(The task) Give back, word for word, the lines in the listing below from the one holding "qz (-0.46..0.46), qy" down to the one holding "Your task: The", both ends included.

(Supplied material)
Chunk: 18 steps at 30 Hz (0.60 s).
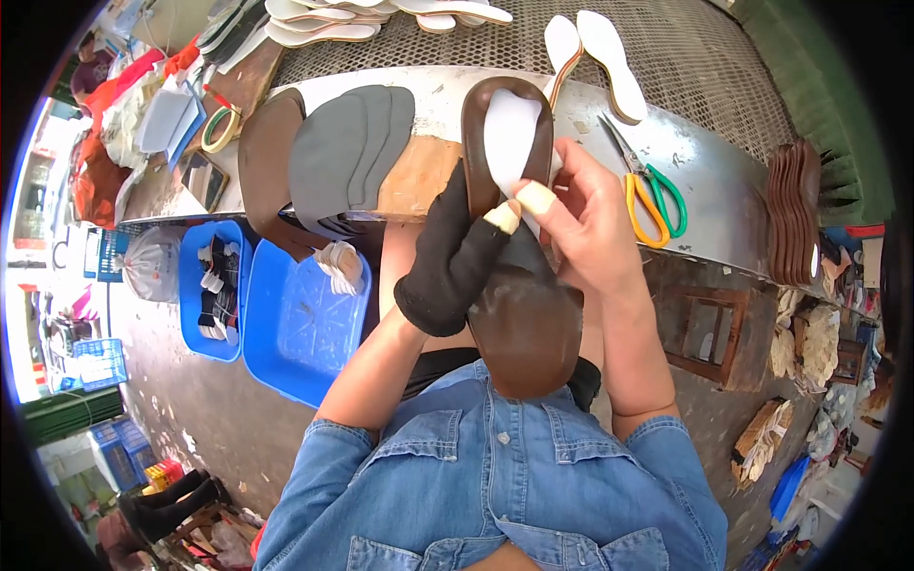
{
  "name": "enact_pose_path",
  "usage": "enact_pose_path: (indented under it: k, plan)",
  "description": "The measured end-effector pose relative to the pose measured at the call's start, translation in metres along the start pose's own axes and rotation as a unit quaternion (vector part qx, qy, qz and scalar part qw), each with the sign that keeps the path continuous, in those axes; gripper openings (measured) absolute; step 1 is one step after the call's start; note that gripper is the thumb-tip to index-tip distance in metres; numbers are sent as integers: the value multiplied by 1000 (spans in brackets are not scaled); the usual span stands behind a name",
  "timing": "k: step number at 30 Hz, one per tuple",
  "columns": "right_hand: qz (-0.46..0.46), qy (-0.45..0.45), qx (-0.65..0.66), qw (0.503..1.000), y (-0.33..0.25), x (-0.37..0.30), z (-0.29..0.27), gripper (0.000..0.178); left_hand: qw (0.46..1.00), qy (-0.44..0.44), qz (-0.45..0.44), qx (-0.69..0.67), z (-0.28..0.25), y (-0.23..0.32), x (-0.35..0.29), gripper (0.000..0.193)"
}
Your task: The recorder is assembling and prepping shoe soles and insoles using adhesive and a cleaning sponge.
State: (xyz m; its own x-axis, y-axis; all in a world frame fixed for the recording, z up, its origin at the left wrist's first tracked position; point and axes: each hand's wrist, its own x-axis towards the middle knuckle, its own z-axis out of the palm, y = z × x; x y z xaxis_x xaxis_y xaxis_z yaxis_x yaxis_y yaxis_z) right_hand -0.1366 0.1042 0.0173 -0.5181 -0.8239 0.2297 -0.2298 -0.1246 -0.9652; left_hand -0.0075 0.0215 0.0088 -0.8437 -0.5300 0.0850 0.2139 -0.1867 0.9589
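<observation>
Both hands hold a brown leather shoe insole piece (479, 105) upright before my chest, its broad end down near my shirt. A white sole-shaped core (511, 133) lies against its upper part, with the brown edge showing around it. My left hand (443, 271), in a black glove with the thumb tip out, grips the left side. My right hand (600, 228), bare apart from a pale cover on the thumb, pinches the right edge. The two thumbs almost meet at the middle of the piece. Fingers behind it are partly hidden.
On the metal bench lie grey sole-shaped sheets (333, 152), brown pieces (267, 152), scissors (640, 181) with green and yellow handles, and a brown stack (792, 214). White insoles (609, 62) rest on the mesh surface. Blue tubs (300, 319) stand below, left.
</observation>
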Motion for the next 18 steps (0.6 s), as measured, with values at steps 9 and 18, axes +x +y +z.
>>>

(Response area)
  "columns": "right_hand: qz (-0.46..0.46), qy (-0.45..0.45), qx (-0.65..0.66), qw (0.503..1.000), y (-0.33..0.25), x (-0.37..0.30), z (-0.29..0.27), gripper (0.000..0.178); left_hand: qw (0.46..1.00), qy (-0.44..0.44), qz (-0.45..0.44), qx (-0.69..0.67), z (-0.28..0.25), y (-0.23..0.32), x (-0.35..0.29), gripper (0.000..0.193)"
}
Your task: The recorder is assembling and prepping shoe soles and insoles using adhesive and a cleaning sponge.

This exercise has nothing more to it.